Must be one of: auto, block, swap, fallback, optional
-f, --fb-ranges Generate (potentially large) fallback font ranges
based on which glyphs are available in the range.
This will increase CSS size but eliminate any aggressive
fallback font fetching.
font-system aims to be an all-in-one font compiler and optimizer for situations where multiple fonts are used to cover multiple languages (scripts).
To use font-system, pass a config.json file that contains a mapping of font face names to unicode script names (described below) to arrays of font files relative to the config.json's directory.

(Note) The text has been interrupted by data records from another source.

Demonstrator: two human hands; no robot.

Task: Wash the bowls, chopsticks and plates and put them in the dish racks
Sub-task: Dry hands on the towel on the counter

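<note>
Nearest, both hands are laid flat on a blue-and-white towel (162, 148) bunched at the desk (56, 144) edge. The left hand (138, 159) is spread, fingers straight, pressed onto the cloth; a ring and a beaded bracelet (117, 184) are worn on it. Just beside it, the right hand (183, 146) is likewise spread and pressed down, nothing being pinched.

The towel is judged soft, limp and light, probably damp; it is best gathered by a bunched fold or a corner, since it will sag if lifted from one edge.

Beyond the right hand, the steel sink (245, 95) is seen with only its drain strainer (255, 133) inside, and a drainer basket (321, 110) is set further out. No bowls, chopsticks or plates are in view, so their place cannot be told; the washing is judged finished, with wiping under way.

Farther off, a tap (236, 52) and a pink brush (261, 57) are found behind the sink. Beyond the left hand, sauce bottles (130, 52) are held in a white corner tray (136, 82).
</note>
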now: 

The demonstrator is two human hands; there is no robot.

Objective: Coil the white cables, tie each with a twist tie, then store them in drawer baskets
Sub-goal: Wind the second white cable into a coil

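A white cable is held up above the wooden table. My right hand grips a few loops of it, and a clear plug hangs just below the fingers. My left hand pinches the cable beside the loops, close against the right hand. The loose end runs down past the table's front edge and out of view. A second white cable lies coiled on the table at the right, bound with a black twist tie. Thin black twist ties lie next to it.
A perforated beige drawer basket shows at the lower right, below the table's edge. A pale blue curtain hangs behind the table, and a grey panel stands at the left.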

For example, the following config.json creates a CSS font face
called MainTypeface
(used by giving an element the CSS property font-family: "MainTypeface"
)
using the latin glyphs from the Roboto font and the cyrillic glyphs from
the PT Sans font. For any glyphs that aren't included in those ranges/fonts,
we've specified that the browser should fallback (@
) to the full fonts in the
latin group (meaning two sets of latin fonts are generated by font-system).
{
"MainTypeface": {
"@": "latin",
"latin": [
"./Roboto-Normal.ttf",
"./Roboto-Normal-Italic.ttf"
],
"cyrillic": [
"./PT Sans-Normal.ttf"
]
}
}
Script names are those defined as keys in the unicode-pages package.
All script names can either be an array of font paths relative to the config file (NOT the current working directory!) OR a single string referencing another script.

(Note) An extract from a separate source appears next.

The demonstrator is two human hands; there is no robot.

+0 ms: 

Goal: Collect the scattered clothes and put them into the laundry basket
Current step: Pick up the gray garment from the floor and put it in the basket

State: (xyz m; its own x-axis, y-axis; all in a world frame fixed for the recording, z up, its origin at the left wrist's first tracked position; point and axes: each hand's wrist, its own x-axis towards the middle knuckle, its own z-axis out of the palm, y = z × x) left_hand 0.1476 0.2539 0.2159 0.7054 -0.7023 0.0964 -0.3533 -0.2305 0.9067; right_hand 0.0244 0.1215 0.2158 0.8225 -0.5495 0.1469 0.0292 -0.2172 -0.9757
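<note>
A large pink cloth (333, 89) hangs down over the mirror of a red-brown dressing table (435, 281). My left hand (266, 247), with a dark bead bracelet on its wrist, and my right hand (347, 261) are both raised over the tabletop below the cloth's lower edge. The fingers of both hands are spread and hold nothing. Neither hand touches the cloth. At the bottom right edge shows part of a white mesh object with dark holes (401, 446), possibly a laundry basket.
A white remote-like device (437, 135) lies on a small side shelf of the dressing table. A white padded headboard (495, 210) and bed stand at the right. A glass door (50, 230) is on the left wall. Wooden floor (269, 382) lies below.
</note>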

Recursive references are allowed, as long as they are not circular.
The fallback key (@
) indicates a font face that is used in the event
the browser cannot find a more specific font for a given glyph (specified
by the unicode glyph ranges belonging to any of the declared scripts).
While not explicitly mandatory, it is usually ideal to specify a base set of fonts with any extraneous glyphs. When in doubt, set this to match/reference your "latin" fonts.
Notes
In the case where -B
is not supplied, font-system will assign specific weight
classes ("boldness" numbers) a CSS-friendly weight.

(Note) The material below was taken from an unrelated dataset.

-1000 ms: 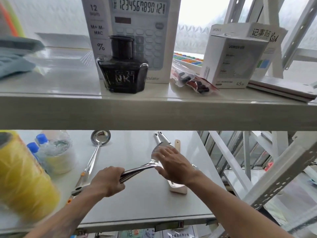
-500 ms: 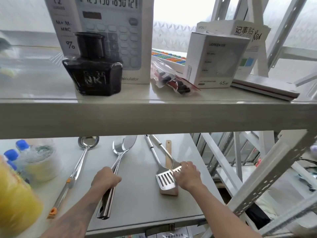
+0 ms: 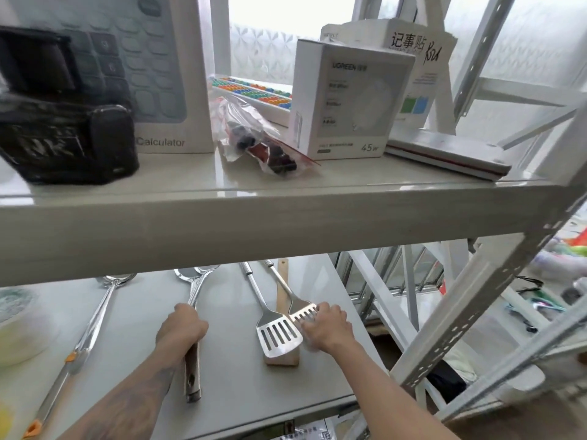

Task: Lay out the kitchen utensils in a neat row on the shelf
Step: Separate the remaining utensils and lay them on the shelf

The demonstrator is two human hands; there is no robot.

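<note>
L hand [image 3: 181,328] has a full grip, fingers curled round the steel handles of a spoon and turner pair [image 3: 193,312] lying lengthwise on the lower shelf [image 3: 228,392]; handle ends poke out below the fist, heads point away under the upper shelf edge. R hand [image 3: 327,325] lies on the slotted head of a steel spatula [image 3: 301,309], fingers bent over its R edge; grip looks loose, can't tell if it's pinching. A 2nd slotted spatula [image 3: 278,335] sits just L of it, head resting on a wooden spatula [image 3: 281,360]. Ladle [image 3: 92,325] w/ orange-tipped handle lies far L, apart from the rest.
</note>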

For regularly weighted ("unweighted" or "unbolded") fonts, the CSS will simply
omit any bold specifiers. The default for this weight is 400 and can be overridden
using the -N
flag.
For bold weighted fonts, the CSS will specify font-weight: bold for fonts with the specified
weight class. The default for this weight is 700 and can be overridden using
the -b
flag.
In all other cases, the numeric weight is specified with the font-weight property.
When -B
is supplied, the font weight number is specified for all fonts and no
human-readable font weight is used. The -N
and -b
flags are ignored when
-B
is specified.
It's worth mentioning this utility was designed to work with the Google Font project, and makes a small number of assumptions about the fonts being loaded in. If you're seeing issues with a particular font, please open an issue at https://github.com/kor-tech/font-system.
Is it okay to use a synthetic/app-specific font family name?
Yes; it's even encouraged by the specification.